### BRIEF
Give back every entry exactly; drop the pictures.

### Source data

--

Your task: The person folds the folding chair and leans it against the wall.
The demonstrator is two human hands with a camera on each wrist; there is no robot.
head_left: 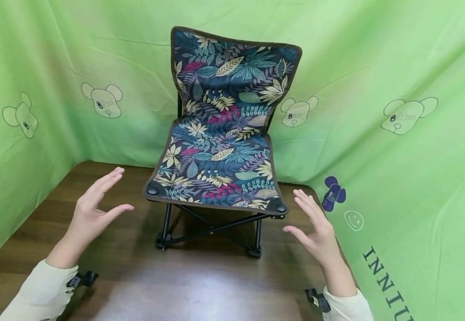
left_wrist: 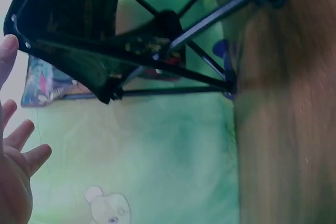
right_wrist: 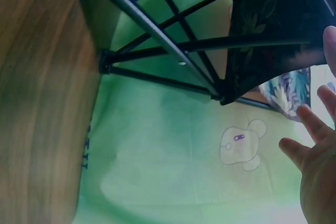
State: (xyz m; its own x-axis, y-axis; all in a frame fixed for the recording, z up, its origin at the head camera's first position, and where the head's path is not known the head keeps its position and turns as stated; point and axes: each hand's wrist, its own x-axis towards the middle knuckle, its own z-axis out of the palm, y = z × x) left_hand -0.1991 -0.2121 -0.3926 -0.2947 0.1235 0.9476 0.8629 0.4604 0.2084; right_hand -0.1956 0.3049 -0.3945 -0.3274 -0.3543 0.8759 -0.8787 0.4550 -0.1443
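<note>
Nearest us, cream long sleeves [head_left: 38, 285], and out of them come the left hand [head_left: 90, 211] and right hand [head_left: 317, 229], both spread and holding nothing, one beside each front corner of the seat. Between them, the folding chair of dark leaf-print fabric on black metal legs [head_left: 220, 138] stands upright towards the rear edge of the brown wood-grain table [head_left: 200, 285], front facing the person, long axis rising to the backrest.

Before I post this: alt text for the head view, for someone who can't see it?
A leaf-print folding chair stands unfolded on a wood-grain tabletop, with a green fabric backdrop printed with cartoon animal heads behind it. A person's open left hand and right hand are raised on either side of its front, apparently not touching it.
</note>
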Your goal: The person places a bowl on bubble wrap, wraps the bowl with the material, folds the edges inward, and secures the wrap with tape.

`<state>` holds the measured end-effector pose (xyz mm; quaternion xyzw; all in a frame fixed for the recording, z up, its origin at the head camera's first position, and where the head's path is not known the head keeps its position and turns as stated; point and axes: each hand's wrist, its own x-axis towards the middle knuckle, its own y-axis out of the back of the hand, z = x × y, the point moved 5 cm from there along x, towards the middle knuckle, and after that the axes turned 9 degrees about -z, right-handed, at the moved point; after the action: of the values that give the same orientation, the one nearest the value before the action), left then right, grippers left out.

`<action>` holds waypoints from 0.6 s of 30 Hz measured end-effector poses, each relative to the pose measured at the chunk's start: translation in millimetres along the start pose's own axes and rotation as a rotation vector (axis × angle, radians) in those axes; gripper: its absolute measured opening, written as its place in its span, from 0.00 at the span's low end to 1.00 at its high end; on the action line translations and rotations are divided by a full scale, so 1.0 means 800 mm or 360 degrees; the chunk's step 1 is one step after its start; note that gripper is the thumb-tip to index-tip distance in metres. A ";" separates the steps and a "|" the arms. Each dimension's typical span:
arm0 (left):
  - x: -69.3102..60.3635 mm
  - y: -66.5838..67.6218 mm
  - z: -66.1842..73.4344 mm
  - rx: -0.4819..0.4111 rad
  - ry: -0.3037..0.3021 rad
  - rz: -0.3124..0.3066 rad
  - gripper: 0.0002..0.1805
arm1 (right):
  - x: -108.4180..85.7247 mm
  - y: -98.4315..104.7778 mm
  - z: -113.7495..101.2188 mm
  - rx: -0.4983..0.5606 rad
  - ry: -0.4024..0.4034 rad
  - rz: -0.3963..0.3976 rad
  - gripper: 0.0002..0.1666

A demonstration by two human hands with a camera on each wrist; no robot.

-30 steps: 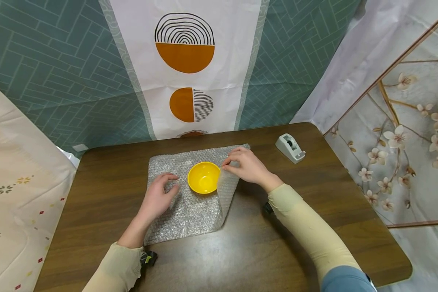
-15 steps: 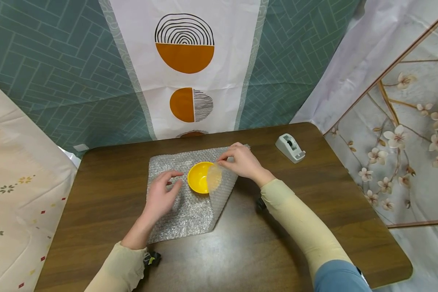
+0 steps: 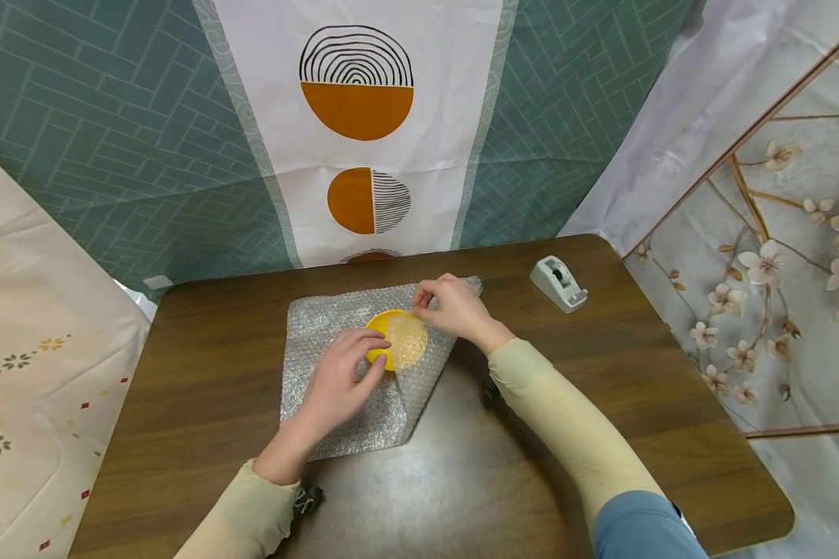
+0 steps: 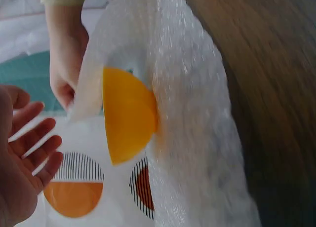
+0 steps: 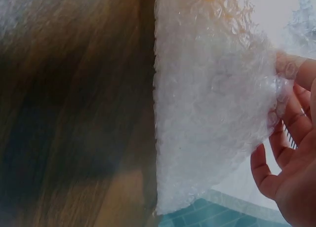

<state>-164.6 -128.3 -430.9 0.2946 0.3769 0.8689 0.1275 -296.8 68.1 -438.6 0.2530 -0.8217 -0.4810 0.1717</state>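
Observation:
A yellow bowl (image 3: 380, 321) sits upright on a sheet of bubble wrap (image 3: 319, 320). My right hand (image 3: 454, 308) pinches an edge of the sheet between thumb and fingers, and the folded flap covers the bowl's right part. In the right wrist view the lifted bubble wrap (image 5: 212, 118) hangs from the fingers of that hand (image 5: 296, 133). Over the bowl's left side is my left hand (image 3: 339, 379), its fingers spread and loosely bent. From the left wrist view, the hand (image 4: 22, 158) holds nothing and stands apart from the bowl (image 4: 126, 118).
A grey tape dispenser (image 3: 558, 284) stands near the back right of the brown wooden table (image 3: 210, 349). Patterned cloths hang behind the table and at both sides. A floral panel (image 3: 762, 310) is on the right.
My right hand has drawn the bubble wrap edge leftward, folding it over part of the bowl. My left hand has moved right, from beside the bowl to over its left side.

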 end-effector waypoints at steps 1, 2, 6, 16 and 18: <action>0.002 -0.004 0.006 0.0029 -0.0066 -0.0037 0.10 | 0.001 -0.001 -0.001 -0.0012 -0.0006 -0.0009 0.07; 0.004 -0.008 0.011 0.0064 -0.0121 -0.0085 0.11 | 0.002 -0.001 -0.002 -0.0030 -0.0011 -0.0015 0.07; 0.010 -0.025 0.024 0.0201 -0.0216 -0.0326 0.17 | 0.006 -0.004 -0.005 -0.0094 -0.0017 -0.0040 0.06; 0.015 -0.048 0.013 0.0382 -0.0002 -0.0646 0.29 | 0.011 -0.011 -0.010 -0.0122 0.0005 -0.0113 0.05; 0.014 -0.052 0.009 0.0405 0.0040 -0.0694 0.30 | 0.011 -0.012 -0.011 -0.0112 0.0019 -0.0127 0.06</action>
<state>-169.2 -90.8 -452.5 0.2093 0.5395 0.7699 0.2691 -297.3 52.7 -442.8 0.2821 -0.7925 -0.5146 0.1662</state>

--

### OUTPUT
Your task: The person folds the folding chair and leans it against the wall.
The demonstrator is two human hands with a camera on each wrist; there is no robot.
head_left: 
left_wrist: 
right_wrist: 
State: (xyz m; its own x-axis, y-axis; all in a frame fixed for the recording, z up, its origin at the head camera's first position, and where the head's path is not known the head keeps its position and turns as stated; point and axes: each hand's wrist, its own x-axis towards the middle knuckle, its own z-axis out of the palm, y = z × x) left_hand -0.1991 -0.2121 -0.3926 -0.2947 0.1235 0.9476 0.8629 0.4604 0.2084; right_hand -0.1956 0.3049 -0.3945 -0.3274 -0.3543 0.8759 -0.8787 0.4550 -0.1443
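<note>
Nearest us, cream long sleeves [head_left: 38, 285], and out of them come the left hand [head_left: 90, 211] and right hand [head_left: 317, 229], both spread and holding nothing, one beside each front corner of the seat. Between them, the folding chair of dark leaf-print fabric on black metal legs [head_left: 220, 138] stands upright towards the rear edge of the brown wood-grain table [head_left: 200, 285], front facing the person, long axis rising to the backrest.

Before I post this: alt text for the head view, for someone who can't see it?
A leaf-print folding chair stands unfolded on a wood-grain tabletop, with a green fabric backdrop printed with cartoon animal heads behind it. A person's open left hand and right hand are raised on either side of its front, apparently not touching it.
</note>
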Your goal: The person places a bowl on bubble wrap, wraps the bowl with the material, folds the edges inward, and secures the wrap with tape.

`<state>` holds the measured end-effector pose (xyz mm; quaternion xyzw; all in a frame fixed for the recording, z up, its origin at the head camera's first position, and where the head's path is not known the head keeps its position and turns as stated; point and axes: each hand's wrist, its own x-axis towards the middle knuckle, its own y-axis out of the back of the hand, z = x × y, the point moved 5 cm from there along x, towards the middle knuckle, and after that the axes turned 9 degrees about -z, right-handed, at the moved point; after the action: of the values that give the same orientation, the one nearest the value before the action), left then right, grippers left out.

`<action>` holds waypoints from 0.6 s of 30 Hz measured end-effector poses, each relative to the pose measured at the chunk's start: translation in millimetres along the start pose's own axes and rotation as a rotation vector (axis × angle, radians) in those axes; gripper: its absolute measured opening, written as its place in its span, from 0.00 at the span's low end to 1.00 at its high end; on the action line translations and rotations are divided by a full scale, so 1.0 means 800 mm or 360 degrees; the chunk's step 1 is one step after its start; note that gripper is the thumb-tip to index-tip distance in metres. A ";" separates the steps and a "|" the arms. Each dimension's typical span:
arm0 (left):
  - x: -69.3102..60.3635 mm
  - y: -66.5838..67.6218 mm
  - z: -66.1842..73.4344 mm
  - rx: -0.4819..0.4111 rad
  - ry: -0.3037..0.3021 rad
  - rz: -0.3124..0.3066 rad
  - gripper: 0.0002..0.1805
arm1 (right):
  - x: -108.4180..85.7247 mm
  - y: -98.4315..104.7778 mm
  - z: -113.7495..101.2188 mm
  - rx: -0.4983..0.5606 rad
  - ry: -0.4024..0.4034 rad
  - rz: -0.3963..0.3976 rad
  - gripper: 0.0002..0.1666

A demonstration by two human hands with a camera on each wrist; no robot.

-30 steps: 
-15 steps: 
+0 steps: 
+0 steps: 
+0 steps: 

<state>-164.6 -128.3 -430.9 0.2946 0.3769 0.8689 0.1275 -296.8 68.1 -438.6 0.2530 -0.8217 -0.4810 0.1717</state>
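Observation:
A yellow bowl (image 3: 380, 321) sits upright on a sheet of bubble wrap (image 3: 319, 320). My right hand (image 3: 454, 308) pinches an edge of the sheet between thumb and fingers, and the folded flap covers the bowl's right part. In the right wrist view the lifted bubble wrap (image 5: 212, 118) hangs from the fingers of that hand (image 5: 296, 133). Over the bowl's left side is my left hand (image 3: 339, 379), its fingers spread and loosely bent. From the left wrist view, the hand (image 4: 22, 158) holds nothing and stands apart from the bowl (image 4: 126, 118).
A grey tape dispenser (image 3: 558, 284) stands near the back right of the brown wooden table (image 3: 210, 349). Patterned cloths hang behind the table and at both sides. A floral panel (image 3: 762, 310) is on the right.
My right hand has drawn the bubble wrap edge leftward, folding it over part of the bowl. My left hand has moved right, from beside the bowl to over its left side.
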
 end-effector waypoints at steps 1, 2, 6, 16 and 18: <action>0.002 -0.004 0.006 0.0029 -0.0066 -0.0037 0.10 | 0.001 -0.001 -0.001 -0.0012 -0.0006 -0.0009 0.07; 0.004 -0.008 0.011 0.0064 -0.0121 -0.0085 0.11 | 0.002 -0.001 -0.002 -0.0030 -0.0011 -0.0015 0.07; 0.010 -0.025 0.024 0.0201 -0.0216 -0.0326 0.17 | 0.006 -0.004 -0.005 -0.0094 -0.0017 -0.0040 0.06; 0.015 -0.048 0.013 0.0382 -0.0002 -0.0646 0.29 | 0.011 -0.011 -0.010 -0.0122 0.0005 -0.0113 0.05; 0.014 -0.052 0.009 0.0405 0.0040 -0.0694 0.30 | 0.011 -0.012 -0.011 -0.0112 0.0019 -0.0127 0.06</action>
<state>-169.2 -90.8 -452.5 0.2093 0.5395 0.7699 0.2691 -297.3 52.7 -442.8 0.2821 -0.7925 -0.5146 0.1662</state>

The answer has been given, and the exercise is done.